### THE TASK
Print the entries below in their entirety, exactly as they are written.

### INFORMATION SHOWN
- Opening Delimiter -
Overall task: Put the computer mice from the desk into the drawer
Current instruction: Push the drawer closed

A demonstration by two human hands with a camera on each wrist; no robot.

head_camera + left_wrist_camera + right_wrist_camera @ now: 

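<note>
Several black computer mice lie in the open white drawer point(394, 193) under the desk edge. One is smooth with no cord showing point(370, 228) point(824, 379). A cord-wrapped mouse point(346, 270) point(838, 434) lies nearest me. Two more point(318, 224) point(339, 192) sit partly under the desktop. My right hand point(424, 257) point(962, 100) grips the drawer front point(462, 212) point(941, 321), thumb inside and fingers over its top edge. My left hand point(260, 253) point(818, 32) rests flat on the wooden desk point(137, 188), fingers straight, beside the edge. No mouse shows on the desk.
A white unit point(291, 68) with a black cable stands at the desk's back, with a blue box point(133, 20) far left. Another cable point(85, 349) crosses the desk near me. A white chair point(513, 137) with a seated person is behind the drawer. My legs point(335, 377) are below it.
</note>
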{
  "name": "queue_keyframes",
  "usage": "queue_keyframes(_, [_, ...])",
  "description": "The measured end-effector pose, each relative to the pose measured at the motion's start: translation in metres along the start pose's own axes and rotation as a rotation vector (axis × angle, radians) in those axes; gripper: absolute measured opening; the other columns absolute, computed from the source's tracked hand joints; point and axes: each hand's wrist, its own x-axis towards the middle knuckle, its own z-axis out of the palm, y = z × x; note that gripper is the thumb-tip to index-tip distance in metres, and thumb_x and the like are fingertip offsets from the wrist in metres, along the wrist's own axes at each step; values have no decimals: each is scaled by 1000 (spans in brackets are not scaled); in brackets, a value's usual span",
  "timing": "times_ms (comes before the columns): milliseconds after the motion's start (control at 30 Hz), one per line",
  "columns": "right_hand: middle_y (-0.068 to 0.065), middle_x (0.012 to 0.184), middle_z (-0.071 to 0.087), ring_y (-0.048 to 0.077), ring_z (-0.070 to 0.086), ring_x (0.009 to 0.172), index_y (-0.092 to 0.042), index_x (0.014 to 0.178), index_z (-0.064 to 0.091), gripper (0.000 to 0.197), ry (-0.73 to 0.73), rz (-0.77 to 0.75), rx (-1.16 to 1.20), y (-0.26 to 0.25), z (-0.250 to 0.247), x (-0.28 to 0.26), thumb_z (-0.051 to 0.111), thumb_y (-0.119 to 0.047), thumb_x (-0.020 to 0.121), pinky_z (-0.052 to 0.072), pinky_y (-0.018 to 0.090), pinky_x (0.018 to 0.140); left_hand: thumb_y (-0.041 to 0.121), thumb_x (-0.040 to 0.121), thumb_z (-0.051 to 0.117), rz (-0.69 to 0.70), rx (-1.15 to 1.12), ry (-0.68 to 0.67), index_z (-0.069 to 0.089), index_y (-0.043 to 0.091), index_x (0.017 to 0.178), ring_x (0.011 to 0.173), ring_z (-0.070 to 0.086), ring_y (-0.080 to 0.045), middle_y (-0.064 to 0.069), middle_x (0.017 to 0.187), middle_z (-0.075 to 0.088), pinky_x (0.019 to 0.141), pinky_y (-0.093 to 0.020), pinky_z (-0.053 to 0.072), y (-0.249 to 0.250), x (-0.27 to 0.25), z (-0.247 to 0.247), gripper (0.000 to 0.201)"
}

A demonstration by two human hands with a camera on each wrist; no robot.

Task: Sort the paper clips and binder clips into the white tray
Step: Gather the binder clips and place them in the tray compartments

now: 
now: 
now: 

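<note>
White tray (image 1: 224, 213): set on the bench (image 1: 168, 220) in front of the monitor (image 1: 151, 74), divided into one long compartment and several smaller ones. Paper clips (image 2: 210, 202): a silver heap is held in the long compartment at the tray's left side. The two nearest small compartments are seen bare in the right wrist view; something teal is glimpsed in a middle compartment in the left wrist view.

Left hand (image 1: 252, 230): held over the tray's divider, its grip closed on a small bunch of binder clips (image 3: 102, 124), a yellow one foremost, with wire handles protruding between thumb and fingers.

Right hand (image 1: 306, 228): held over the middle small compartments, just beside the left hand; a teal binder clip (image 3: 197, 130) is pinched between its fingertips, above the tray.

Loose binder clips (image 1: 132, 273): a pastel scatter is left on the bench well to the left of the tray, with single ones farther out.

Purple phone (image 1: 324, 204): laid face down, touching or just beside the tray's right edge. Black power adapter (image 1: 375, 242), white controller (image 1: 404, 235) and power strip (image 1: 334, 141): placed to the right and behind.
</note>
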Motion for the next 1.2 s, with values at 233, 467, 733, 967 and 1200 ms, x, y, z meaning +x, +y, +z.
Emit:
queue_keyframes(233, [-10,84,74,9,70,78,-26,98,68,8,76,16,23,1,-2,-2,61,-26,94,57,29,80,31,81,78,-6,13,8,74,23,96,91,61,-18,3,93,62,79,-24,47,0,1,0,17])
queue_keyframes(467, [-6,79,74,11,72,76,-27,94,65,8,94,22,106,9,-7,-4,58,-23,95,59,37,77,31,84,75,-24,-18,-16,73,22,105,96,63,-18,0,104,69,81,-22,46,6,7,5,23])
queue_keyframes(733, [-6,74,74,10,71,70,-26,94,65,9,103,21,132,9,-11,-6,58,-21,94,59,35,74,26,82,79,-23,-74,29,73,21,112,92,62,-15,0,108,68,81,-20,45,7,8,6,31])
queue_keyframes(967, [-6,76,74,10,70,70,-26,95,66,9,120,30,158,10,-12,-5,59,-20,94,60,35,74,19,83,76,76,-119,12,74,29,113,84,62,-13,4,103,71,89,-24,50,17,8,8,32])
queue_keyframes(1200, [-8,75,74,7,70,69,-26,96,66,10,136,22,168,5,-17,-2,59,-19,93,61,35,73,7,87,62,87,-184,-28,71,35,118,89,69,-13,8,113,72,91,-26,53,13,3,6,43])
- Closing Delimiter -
### WRITTEN ANSWER
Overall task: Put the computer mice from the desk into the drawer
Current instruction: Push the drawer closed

A demonstration by two human hands with a camera on each wrist; no robot.

head_camera + left_wrist_camera + right_wrist_camera @ now: 

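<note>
Several black computer mice lie in the open white drawer point(394, 193) under the desk edge. One is smooth with no cord showing point(370, 228) point(824, 379). A cord-wrapped mouse point(346, 270) point(838, 434) lies nearest me. Two more point(318, 224) point(339, 192) sit partly under the desktop. My right hand point(424, 257) point(962, 100) grips the drawer front point(462, 212) point(941, 321), thumb inside and fingers over its top edge. My left hand point(260, 253) point(818, 32) rests flat on the wooden desk point(137, 188), fingers straight, beside the edge. No mouse shows on the desk.
A white unit point(291, 68) with a black cable stands at the desk's back, with a blue box point(133, 20) far left. Another cable point(85, 349) crosses the desk near me. A white chair point(513, 137) with a seated person is behind the drawer. My legs point(335, 377) are below it.
</note>
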{
  "name": "queue_keyframes",
  "usage": "queue_keyframes(_, [_, ...])",
  "description": "The measured end-effector pose, each relative to the pose measured at the motion's start: translation in metres along the start pose's own axes and rotation as a rotation vector (axis × angle, radians) in those axes; gripper: absolute measured opening; the other columns absolute, computed from the source's tracked hand joints; point and axes: each hand's wrist, its own x-axis towards the middle knuckle, its own z-axis out of the palm, y = z × x; note that gripper is the thumb-tip to index-tip distance in metres, and thumb_x and the like are fingertip offsets from the wrist in metres, along the wrist's own axes at each step; values have no decimals: each is scaled by 1000 (spans in brackets are not scaled); in brackets, a value's usual span",
  "timing": "times_ms (comes before the columns): milliseconds after the motion's start (control at 30 Hz), one per line",
  "columns": "right_hand: middle_y (-0.068 to 0.065), middle_x (0.012 to 0.184), middle_z (-0.071 to 0.087), ring_y (-0.048 to 0.077), ring_z (-0.070 to 0.086), ring_x (0.009 to 0.172), index_y (-0.092 to 0.042), index_x (0.014 to 0.178), index_z (-0.064 to 0.091), gripper (0.000 to 0.197), ry (-0.73 to 0.73), rz (-0.77 to 0.75), rx (-1.16 to 1.20), y (-0.26 to 0.25), z (-0.250 to 0.247), x (-0.28 to 0.26), thumb_z (-0.051 to 0.111), thumb_y (-0.119 to 0.047), thumb_x (-0.020 to 0.121), pinky_z (-0.052 to 0.072), pinky_y (-0.018 to 0.090), pinky_x (0.018 to 0.140); left_hand: thumb_y (-0.041 to 0.121), thumb_x (-0.040 to 0.121), thumb_z (-0.051 to 0.117), rz (-0.69 to 0.70), rx (-1.15 to 1.12), ry (-0.68 to 0.67), index_z (-0.069 to 0.089), index_y (-0.043 to 0.091), index_x (0.017 to 0.178), ring_x (0.011 to 0.173), ring_z (-0.070 to 0.086), ring_y (-0.080 to 0.045), middle_y (-0.064 to 0.069), middle_x (0.017 to 0.187), middle_z (-0.075 to 0.088), pinky_x (0.019 to 0.141), pinky_y (-0.093 to 0.020), pinky_z (-0.053 to 0.072), y (-0.249 to 0.250), x (-0.27 to 0.25), z (-0.247 to 0.247), gripper (0.000 to 0.201)"
}

A demonstration by two human hands with a camera on each wrist; no robot.

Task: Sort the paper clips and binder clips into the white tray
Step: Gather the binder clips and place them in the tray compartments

now: 
now: 
now: 

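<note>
White tray (image 1: 224, 213): set on the bench (image 1: 168, 220) in front of the monitor (image 1: 151, 74), divided into one long compartment and several smaller ones. Paper clips (image 2: 210, 202): a silver heap is held in the long compartment at the tray's left side. The two nearest small compartments are seen bare in the right wrist view; something teal is glimpsed in a middle compartment in the left wrist view.

Left hand (image 1: 252, 230): held over the tray's divider, its grip closed on a small bunch of binder clips (image 3: 102, 124), a yellow one foremost, with wire handles protruding between thumb and fingers.

Right hand (image 1: 306, 228): held over the middle small compartments, just beside the left hand; a teal binder clip (image 3: 197, 130) is pinched between its fingertips, above the tray.

Loose binder clips (image 1: 132, 273): a pastel scatter is left on the bench well to the left of the tray, with single ones farther out.

Purple phone (image 1: 324, 204): laid face down, touching or just beside the tray's right edge. Black power adapter (image 1: 375, 242), white controller (image 1: 404, 235) and power strip (image 1: 334, 141): placed to the right and behind.
</note>
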Motion for the next 1.2 s, with values at 233, 467, 733, 967 and 1200 ms, x, y, z meaning +x, +y, +z.
Emit:
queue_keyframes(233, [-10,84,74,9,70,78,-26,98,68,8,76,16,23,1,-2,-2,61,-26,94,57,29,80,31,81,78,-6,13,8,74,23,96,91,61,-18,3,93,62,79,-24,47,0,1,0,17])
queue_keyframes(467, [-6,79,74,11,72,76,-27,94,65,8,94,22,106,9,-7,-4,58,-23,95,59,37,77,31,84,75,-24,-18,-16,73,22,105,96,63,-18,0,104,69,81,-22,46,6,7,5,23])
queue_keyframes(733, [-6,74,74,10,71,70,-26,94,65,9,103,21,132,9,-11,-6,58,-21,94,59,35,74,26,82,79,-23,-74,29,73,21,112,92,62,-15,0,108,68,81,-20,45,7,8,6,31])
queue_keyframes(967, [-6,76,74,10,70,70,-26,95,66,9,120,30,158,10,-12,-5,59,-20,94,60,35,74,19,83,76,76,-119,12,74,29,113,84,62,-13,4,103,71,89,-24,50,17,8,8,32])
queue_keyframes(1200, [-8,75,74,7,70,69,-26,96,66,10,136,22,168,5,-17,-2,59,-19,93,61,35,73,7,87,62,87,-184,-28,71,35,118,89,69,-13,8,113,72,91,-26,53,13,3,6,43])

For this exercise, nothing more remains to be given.